Yes. At least, in a university that was structured similarly to Oxford.

I think an important point is that Oxford and Cambridge are collegiate
universities: undergraduates spend a lot of time in their college, which
provides accommodation, catering and libraries; if academic libraries had
never existed and I were deciding how many study/congregation spaces to
create, I would definitely have one in each college, and in each department.

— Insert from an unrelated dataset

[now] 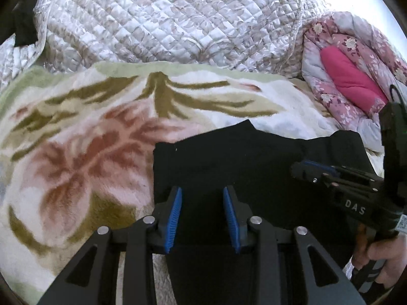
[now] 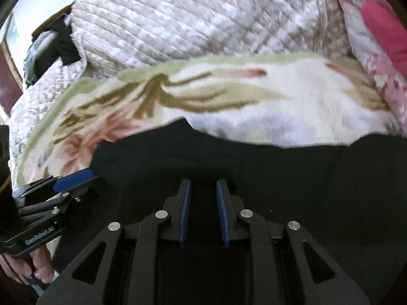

Oxford has 38 Colleges and 6 Permanent Private Halls, which this accounts for
a significant proportion of the libraries. As most colleges and departments
have some kind of hall/cafeteria, the number of places in the university
serving food may also seem excessive to you.

------
ed_blackburn
A library. Conducive to productivity and focus. What it's missing is cubes,
rows of desks, a pool table, a fridge full of beer and a helter-skelter
between floors.

On another note. I went into my new local library for the first time this
week. I don't have an office space at home at the moment and will need a space
to concentrate for 5 -8 hour spells once or twice a wee soon. The library has
a cafe, toilets and free wi-fi. Perfect.

Libraries and the new Starbucks(!)

------
bane
My wife and I sometimes head to our local library for a change of scenery.
It's incredibly well designed as a relaxing place to hang out, read and study.

\- Private study rooms, and a conference room anybody can book for free.

\- A dedicated auditorium for lectures, events etc.

\- Children sections are on the first floor, behind a separate wall, keeping
the adult areas quiet.

\- Teen section is its own section, behind closed doors. It looks almost like
a reference section at a more traditional library, except it's just for teens
to hang out in. It too has it's own dedicated section.

\- A cafeteria-like snack, study area. More tables and desks for study. Only
you're allowed to eat and drink in this area.

\- The rest of the library looks like a college study area, desks with power,
comfortable lounge chairs by bright open windows

\- Periodicals and magazines are next to an open air, casual reclining spot.

\- Well staffed info desks are impossible to miss. They even have teens
volunteer to staff special teen desks.

\- They have a bank of computers for people who need to use one.

\- They host numerous events through the week, from minecraft clubs to
retrogaming clubs, reading groups, guest lecturers, authors, puppet shows,
story time, gardening seed exchanges, lego builds

\- High speed free wi-fi

\- robust support for e-book readers, tablets, streaming music, emagazines,
all from the county website.

I'd like to compare it to something else, but I can't really think of anything
that's _quite_ like it, and it's amazing. It's a place people actually _want_
to come and it's usually packed. Even in the middle of a work day, when I've
gone there when working from home, it's generally full of people and far more
pleasant than any coffee shop I've spent time in.

I think the reason they're successful is that rather than just being a
warehouse full of organized books, like the libraries I grew up with, the
local library system has dedicated itself to being a more general community
communication and information resource. They provide space, light, internet
(all for free), and let the activities and groups use them for any worthwhile
learning activity.

What it's not

\- a community center, people don't rent it out for birthdays or parties

\- a school, they don't provide a school-like resource, it's more like a
college study area, the county offers other robust continuing education
resources for people who want to take classes (I've taken some and they're
well run, rewarding and absurdly cheap)

\- a hang-out, you see plenty of groups of kids, but they're there to share
learning experiences, not to hang around killing time